DIRECTIONS FOR THIS TASK
Filter the listing and keep only the lines with the word "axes".

EXERCISE DATA
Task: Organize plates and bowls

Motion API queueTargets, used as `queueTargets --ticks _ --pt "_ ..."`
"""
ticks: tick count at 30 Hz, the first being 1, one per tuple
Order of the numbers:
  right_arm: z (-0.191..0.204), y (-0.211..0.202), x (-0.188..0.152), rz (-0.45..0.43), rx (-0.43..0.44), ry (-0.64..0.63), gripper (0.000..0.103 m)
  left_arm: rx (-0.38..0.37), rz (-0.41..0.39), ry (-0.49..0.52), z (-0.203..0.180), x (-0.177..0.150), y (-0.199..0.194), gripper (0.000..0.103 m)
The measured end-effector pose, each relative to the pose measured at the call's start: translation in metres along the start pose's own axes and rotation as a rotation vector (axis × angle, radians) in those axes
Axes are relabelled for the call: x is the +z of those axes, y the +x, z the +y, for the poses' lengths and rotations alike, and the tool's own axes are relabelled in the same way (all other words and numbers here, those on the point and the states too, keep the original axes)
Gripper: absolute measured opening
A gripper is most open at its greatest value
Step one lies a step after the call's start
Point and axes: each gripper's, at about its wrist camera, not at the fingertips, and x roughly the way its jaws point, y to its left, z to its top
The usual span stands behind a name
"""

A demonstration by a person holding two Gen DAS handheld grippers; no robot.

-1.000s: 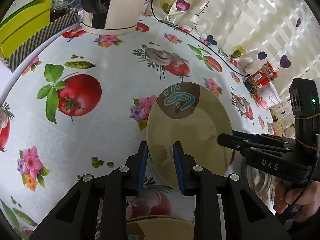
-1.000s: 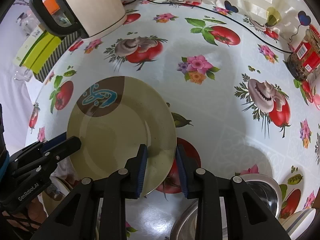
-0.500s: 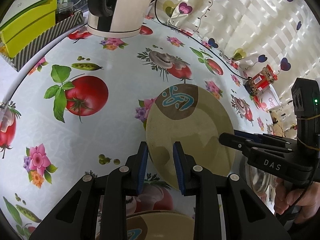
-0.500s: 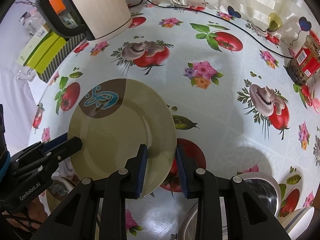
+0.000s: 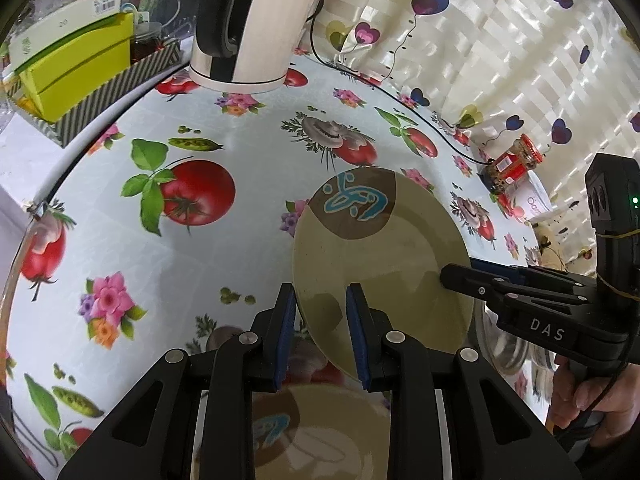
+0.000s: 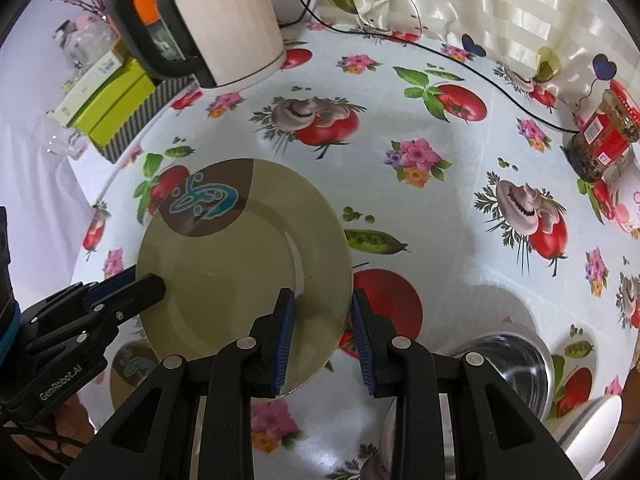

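Two grippers pinching one beige plate (image 5: 384, 264) by opposite rims: left gripper (image 5: 320, 336) clamping its near-left rim, right gripper (image 6: 322, 332) clamping its right rim. Hanging lifted over the tablecloth (image 6: 440, 208), above another plate (image 5: 320, 432) near the front edge.

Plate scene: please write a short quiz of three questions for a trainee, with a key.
1. True or false: only the right gripper grips the plate.
2. Which thing bears the same blue and brown pattern as the held plate? A: the second plate. B: the jar. C: the kettle.
3. Fill in: in the right wrist view, the bowl lies to the ___ of the held plate.

Key
1. False: the left gripper grips the opposite rim.
2. A.
3. Right.
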Motion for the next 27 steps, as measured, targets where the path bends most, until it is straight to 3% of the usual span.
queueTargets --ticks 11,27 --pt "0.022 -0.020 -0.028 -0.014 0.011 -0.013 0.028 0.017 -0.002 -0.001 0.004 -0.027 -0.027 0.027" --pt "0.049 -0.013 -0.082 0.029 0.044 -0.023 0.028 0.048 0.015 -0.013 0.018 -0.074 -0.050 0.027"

COMPLETED EXERCISE
The measured end-effector pose, each relative to the pose measured at the call's start: translation in metres along the start pose's own axes and rotation as a rotation vector (axis × angle, radians) in those axes
Axes are relabelled for the call: x is the +z of those axes, y the +x, z the +y, for the poses' lengths and rotations alike, and the tool's own axes are relabelled in the same way (all other words and numbers here, those on the point and the states too, keep the original axes)
Point and axes: each gripper's, at about its wrist camera, not at the fingertips, and x roughly the way its jaws point, y to its left, z to its top

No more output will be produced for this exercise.